### Exercise brief
Transcribe the entire listing, keeping each word as it is.

------------

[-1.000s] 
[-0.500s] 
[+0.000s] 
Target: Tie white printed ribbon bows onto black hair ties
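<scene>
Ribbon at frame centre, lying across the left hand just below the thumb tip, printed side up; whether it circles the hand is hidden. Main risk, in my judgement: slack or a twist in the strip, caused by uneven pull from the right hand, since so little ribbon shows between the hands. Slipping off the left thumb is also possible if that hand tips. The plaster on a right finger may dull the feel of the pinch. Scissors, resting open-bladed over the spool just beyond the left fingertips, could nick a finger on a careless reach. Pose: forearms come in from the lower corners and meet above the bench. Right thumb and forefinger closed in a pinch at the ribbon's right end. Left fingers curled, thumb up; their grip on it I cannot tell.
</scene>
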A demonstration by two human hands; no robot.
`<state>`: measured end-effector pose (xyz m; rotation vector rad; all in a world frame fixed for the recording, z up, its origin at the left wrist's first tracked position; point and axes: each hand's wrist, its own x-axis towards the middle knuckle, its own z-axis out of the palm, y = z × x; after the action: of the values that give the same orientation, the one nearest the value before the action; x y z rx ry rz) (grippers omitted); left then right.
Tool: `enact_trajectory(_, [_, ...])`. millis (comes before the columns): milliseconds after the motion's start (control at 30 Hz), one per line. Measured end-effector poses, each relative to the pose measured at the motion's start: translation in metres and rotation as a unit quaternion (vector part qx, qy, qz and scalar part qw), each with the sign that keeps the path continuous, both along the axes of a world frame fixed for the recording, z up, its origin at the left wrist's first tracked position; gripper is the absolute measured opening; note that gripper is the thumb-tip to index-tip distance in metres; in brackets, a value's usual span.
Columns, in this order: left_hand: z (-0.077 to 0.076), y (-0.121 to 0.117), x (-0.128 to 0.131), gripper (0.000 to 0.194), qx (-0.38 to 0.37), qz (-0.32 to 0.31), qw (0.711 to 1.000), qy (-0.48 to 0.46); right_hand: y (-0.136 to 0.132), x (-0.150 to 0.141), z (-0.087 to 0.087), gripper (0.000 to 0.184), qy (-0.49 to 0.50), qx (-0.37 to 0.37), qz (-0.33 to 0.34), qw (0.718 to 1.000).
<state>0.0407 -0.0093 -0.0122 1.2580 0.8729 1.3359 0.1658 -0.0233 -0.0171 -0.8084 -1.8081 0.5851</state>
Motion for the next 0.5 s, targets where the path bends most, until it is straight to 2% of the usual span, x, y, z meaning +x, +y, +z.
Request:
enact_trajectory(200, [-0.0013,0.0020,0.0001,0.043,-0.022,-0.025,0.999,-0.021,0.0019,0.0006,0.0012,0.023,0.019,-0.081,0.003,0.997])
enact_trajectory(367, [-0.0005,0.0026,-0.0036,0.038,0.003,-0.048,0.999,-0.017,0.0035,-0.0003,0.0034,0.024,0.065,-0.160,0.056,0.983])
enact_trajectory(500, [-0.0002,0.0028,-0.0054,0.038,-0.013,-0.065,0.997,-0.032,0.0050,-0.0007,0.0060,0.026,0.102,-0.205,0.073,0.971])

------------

### Exercise result
[-1.000s] 
[-0.500s] 
[+0.000s] 
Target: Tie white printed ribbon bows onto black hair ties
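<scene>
Ribbon at frame centre, lying across the left hand just below the thumb tip, printed side up; whether it circles the hand is hidden. Main risk, in my judgement: slack or a twist in the strip, caused by uneven pull from the right hand, since so little ribbon shows between the hands. Slipping off the left thumb is also possible if that hand tips. The plaster on a right finger may dull the feel of the pinch. Scissors, resting open-bladed over the spool just beyond the left fingertips, could nick a finger on a careless reach. Pose: forearms come in from the lower corners and meet above the bench. Right thumb and forefinger closed in a pinch at the ribbon's right end. Left fingers curled, thumb up; their grip on it I cannot tell.
</scene>
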A demonstration by two human hands; no robot.
`<state>`: measured end-effector pose (xyz m; rotation vector rad; all in a world frame fixed for the recording, z up, its origin at the left wrist's first tracked position; point and axes: each hand's wrist, its own x-axis towards the middle knuckle, its own z-axis out of the palm, y = z × x; after the action: of the values that give the same orientation, the one nearest the value before the action; x y z rx ry rz) (grippers omitted); left then right.
Tool: `enact_trajectory(_, [_, ...])`. millis (comes before the columns): milliseconds after the motion's start (control at 30 Hz), one per line. Measured end-effector poses, each relative to the pose measured at the motion's start: translation in metres and rotation as a unit quaternion (vector part qx, qy, qz and scalar part qw), each with the sign that keeps the path continuous, both along the axes of a world frame fixed for the recording, z up, its origin at the left wrist's first tracked position; gripper is the absolute measured opening; note that gripper is the thumb-tip to index-tip distance in metres; in brackets, a value's usual span.
Columns, in this order: left_hand: z (-0.077 to 0.076), y (-0.121 to 0.117), x (-0.128 to 0.131), gripper (0.000 to 0.194), qx (-0.38 to 0.37), qz (-0.32 to 0.31), qw (0.711 to 1.000), qy (-0.48 to 0.46); right_hand: y (-0.136 to 0.132), x (-0.150 to 0.141), z (-0.087 to 0.087), gripper (0.000 to 0.184), qy (-0.49 to 0.50), qx (-0.37 to 0.37), qz (-0.33 to 0.34), qw (0.718 to 1.000).
<state>0.0407 -0.0093 -0.0122 1.2580 0.8729 1.3359 0.1658 -0.0233 -0.0171 -0.8084 -1.8081 0.5851</state>
Motion for the next 0.5 s, targets where the path bends most, until it is straight to 2% of the usual span, x, y, z meaning +x, +y, +z.
Request:
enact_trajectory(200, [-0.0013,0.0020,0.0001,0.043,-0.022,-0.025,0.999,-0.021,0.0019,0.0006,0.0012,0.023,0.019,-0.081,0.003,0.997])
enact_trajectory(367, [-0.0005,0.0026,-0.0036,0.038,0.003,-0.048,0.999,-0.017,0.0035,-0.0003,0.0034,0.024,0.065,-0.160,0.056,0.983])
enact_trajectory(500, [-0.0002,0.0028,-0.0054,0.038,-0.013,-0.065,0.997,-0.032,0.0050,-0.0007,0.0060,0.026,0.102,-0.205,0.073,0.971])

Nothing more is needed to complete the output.